Start of Block

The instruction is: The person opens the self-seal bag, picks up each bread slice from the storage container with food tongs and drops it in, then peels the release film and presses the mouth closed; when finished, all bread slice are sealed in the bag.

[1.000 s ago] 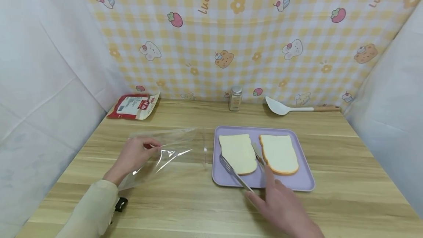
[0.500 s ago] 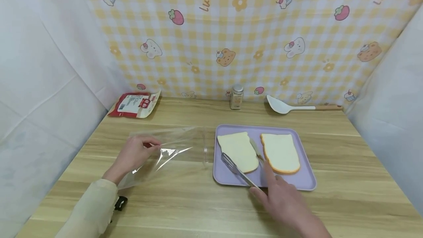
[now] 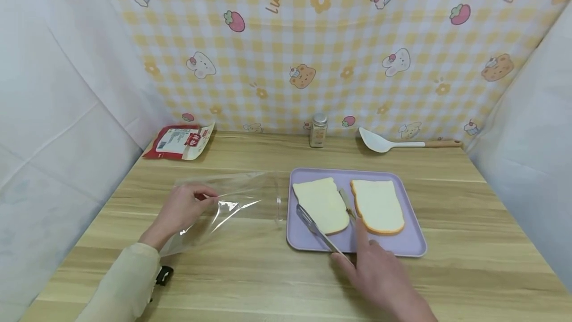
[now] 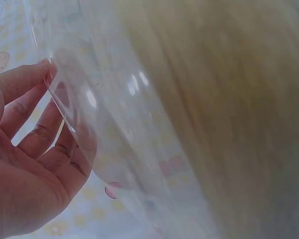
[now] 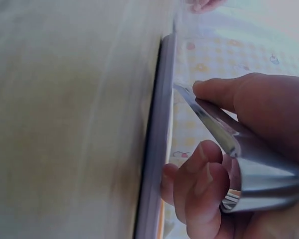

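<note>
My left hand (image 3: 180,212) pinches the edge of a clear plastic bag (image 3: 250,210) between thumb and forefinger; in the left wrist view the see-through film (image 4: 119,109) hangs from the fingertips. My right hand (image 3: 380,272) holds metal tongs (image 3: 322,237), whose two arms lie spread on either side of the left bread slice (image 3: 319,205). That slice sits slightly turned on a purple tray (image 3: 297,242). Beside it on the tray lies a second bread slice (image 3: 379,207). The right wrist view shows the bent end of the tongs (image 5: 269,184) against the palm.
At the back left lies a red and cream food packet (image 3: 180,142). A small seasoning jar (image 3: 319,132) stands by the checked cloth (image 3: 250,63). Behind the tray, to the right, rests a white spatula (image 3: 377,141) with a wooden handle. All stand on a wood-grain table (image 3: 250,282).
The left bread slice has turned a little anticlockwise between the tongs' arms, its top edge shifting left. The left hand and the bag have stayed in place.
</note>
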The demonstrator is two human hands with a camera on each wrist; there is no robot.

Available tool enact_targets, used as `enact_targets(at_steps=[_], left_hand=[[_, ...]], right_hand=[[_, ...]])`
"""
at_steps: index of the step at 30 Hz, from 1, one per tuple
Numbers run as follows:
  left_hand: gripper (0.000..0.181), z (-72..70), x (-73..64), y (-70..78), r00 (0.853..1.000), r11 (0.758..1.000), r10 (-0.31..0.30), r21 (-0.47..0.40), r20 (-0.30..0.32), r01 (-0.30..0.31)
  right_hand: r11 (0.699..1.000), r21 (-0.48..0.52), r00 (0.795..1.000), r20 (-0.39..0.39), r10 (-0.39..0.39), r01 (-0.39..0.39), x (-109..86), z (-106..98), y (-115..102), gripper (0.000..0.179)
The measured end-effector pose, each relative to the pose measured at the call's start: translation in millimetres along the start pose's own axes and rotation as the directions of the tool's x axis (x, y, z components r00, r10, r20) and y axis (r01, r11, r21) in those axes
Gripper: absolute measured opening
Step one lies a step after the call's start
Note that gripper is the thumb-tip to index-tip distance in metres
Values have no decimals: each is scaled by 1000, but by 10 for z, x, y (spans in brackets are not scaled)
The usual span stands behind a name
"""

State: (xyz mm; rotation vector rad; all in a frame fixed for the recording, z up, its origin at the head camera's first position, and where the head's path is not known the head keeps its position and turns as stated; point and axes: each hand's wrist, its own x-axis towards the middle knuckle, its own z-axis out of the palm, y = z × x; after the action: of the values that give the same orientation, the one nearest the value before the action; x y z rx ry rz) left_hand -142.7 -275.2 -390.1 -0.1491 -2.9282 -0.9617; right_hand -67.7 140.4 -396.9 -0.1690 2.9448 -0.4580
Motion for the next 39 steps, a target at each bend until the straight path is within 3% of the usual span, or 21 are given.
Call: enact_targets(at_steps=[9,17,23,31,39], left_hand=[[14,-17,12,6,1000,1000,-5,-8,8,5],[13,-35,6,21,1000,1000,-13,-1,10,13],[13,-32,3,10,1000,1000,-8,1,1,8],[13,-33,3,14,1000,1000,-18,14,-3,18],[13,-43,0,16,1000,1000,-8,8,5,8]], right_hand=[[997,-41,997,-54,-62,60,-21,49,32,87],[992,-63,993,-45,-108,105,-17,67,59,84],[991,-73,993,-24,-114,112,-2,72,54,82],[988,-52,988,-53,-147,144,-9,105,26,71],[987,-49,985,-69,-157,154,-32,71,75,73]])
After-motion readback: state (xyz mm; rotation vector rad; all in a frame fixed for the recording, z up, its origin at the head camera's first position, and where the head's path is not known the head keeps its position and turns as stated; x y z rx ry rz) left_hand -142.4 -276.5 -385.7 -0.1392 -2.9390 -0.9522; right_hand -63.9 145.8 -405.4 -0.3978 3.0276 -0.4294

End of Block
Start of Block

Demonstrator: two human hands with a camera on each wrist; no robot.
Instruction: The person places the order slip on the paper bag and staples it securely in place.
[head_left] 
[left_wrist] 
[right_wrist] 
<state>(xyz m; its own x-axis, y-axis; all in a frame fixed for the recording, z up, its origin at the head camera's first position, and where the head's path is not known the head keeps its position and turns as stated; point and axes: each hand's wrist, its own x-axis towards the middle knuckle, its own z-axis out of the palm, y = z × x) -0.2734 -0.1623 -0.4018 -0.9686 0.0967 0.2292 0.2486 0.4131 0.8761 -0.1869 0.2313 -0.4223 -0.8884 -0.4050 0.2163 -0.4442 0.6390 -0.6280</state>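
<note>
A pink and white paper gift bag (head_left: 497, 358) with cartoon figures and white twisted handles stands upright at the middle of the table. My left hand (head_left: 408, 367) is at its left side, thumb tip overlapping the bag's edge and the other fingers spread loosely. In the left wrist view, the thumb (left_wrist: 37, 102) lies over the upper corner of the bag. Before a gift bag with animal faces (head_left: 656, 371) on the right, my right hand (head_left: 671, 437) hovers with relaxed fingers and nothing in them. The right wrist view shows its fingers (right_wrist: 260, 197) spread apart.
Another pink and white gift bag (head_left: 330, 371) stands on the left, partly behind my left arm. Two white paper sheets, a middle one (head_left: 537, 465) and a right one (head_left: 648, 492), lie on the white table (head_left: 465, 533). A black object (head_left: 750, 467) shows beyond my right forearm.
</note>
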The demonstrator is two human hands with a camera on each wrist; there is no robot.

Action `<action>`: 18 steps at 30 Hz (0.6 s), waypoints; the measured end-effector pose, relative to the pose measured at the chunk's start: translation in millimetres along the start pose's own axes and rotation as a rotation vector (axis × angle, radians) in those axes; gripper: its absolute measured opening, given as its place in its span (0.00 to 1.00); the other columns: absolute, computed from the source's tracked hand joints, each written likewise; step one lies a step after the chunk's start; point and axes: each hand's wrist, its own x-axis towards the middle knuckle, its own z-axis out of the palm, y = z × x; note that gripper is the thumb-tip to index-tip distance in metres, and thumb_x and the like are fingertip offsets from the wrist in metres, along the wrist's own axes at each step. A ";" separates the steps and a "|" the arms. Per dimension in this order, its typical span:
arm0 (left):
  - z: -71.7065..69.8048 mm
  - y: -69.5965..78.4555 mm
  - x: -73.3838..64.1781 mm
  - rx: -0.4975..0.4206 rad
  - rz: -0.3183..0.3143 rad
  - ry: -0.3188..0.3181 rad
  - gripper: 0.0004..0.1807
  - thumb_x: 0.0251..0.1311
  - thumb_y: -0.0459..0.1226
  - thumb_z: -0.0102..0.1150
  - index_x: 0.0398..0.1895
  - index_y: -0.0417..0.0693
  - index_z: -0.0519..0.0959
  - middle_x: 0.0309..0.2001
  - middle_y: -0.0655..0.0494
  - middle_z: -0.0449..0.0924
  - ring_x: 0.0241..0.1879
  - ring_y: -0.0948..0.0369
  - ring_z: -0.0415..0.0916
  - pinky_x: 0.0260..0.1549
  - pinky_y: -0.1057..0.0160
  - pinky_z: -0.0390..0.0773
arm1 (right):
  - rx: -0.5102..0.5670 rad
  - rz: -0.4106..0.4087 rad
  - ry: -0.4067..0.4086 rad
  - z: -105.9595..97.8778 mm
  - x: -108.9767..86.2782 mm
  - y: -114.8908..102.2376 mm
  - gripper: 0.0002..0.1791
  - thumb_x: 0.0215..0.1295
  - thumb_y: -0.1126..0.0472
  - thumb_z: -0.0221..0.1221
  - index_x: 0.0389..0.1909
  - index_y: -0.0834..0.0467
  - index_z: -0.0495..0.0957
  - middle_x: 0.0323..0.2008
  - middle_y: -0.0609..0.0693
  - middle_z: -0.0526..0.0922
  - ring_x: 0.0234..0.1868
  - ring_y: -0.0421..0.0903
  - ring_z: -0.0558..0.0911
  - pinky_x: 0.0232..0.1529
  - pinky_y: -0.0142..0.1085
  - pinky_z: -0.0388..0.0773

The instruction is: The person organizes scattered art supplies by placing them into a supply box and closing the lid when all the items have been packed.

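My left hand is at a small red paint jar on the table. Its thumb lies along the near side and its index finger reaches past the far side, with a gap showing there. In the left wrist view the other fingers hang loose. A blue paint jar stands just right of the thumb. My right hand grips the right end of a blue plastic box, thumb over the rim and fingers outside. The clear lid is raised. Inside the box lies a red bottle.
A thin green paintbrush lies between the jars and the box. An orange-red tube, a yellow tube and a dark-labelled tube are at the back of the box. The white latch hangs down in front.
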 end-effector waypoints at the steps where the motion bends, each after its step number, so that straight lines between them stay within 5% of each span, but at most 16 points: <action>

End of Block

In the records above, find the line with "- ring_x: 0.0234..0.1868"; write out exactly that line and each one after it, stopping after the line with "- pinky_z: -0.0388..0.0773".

  - ring_x: 0.0234..0.1868
  - ring_y: -0.0421..0.0903
  - ring_z: -0.0558..0.0911
  - pinky_x: 0.0232..0.1529
  - pinky_y: -0.0142..0.1085
  - pinky_z: -0.0388..0.0773

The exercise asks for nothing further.